Some helminth infections are negatively associated with the prevalence of allergic disorders, arguing for a modulation of allergic reactions by the parasites, depending on the worm species, intensity and phase of infection and the type of disease.


The aim of this study was to analyse the influence of a chronic infection with the gastrointestinal nematode Heligmosomoides polygyrus, in a murine model of allergic airway disease and of atopic dermatitis (AD), respectively.
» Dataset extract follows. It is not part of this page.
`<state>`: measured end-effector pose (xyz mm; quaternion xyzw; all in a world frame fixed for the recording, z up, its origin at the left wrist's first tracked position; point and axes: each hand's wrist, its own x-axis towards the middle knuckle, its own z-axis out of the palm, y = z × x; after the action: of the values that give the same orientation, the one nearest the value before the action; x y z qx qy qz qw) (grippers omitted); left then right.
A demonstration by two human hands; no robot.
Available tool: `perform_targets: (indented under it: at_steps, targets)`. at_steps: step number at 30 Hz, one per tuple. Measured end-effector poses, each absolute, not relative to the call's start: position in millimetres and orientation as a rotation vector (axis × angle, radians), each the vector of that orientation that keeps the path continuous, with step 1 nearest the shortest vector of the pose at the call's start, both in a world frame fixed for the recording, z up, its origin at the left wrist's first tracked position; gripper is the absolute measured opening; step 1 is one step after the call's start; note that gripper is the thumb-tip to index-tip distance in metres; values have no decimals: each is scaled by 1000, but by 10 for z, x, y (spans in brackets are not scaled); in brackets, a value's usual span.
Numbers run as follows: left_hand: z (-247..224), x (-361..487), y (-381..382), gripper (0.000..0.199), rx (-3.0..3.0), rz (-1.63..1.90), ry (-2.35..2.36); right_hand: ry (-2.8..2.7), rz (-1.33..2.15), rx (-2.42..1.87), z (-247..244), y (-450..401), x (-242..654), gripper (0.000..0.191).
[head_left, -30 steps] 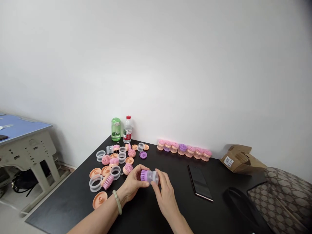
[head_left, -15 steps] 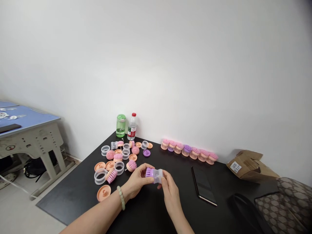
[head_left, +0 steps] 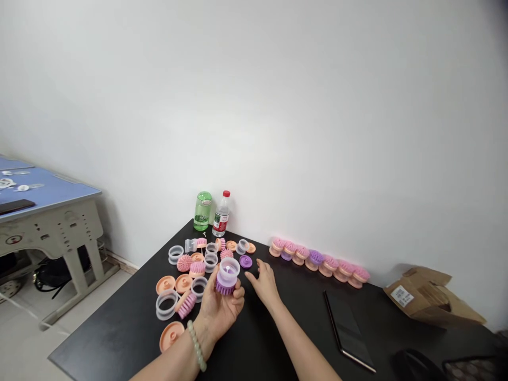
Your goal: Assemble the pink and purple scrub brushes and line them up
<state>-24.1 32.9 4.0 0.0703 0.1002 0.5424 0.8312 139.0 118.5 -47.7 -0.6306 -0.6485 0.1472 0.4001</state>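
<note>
My left hand (head_left: 220, 311), with a beaded bracelet at the wrist, is closed round a purple scrub brush (head_left: 227, 276). Its bristles point down, and a clear plastic ring sits on top with the opening upward. My right hand (head_left: 263, 281) holds nothing; thumb and fingers are apart, just short of a purple round cap (head_left: 245, 261) lying on the table. Left of my hands lie loose parts: clear rings (head_left: 167, 305), orange caps (head_left: 165, 285) and pink bristled brush heads (head_left: 184, 263).
Finished-looking brushes (head_left: 315, 258) stand in a row along the wall. A green bottle (head_left: 202, 211) and a red-capped bottle (head_left: 221, 214) stand at the back corner. On the right are a dark tablet (head_left: 349, 330) and a brown paper bag (head_left: 431, 296) on the black table (head_left: 107, 336).
My right hand has let go of the clear ring and moved up toward the purple cap. My left hand has turned the purple brush bristles-down. The view has shifted slightly.
</note>
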Motion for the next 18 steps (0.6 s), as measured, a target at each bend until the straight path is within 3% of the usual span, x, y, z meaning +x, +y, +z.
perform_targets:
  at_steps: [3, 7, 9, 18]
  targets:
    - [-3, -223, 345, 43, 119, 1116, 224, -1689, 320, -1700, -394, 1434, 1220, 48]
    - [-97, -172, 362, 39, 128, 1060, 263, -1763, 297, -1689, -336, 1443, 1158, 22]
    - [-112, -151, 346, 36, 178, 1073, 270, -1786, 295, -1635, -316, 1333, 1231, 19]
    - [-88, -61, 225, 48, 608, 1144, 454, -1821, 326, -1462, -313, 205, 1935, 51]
Mice were infected with H. polygyrus and systemically sensitized with the model allergen ovalbumin. Subsequently, the animals were challenged with the allergen either via the airways for induction of airway disease, or via skin patches for induction of dermatitis.


Mice concomitantly infected with H. polygyrus showed diminished eosinophil and lymphocyte recruitment into the lungs and decreased allergen-specific IgE levels when compared with sensitized and airway challenged controls. In addition, animals showed a trend towards reduced airway hyper-reactivity. In contrast, no significant differences in the severity of eczematous skin lesions were observed between infected and control animals in the AD model. Although H. polygyrus infection reduced CD8+ and CD4+ T-cell infiltration into the skin and production of allergen-specific IgE, mast cell recruitment was significantly increased in worm-infected mice in the dermatitis model. The worm infection was associated with significantly elevated numbers of Foxp3+ regulatory T cells (Treg) in peribronchial lymph nodes in H. polygyrus-infected sensitized and airway challenged mice. In contrast, Treg cells were basically absent in eczematous skin and their number was not increased in skin-draining lymph nodes of mice with experimental dermatitis.


Infection with the gastrointestinal nematode used in our study leads to significant inhibition of mucosa-associated but not cutaneous allergic reactions, pointing to a site specificity of the immunomodulation exerted by helminths. This finding might be an important aspect for future considerations of helminths for treatment of allergic diseases.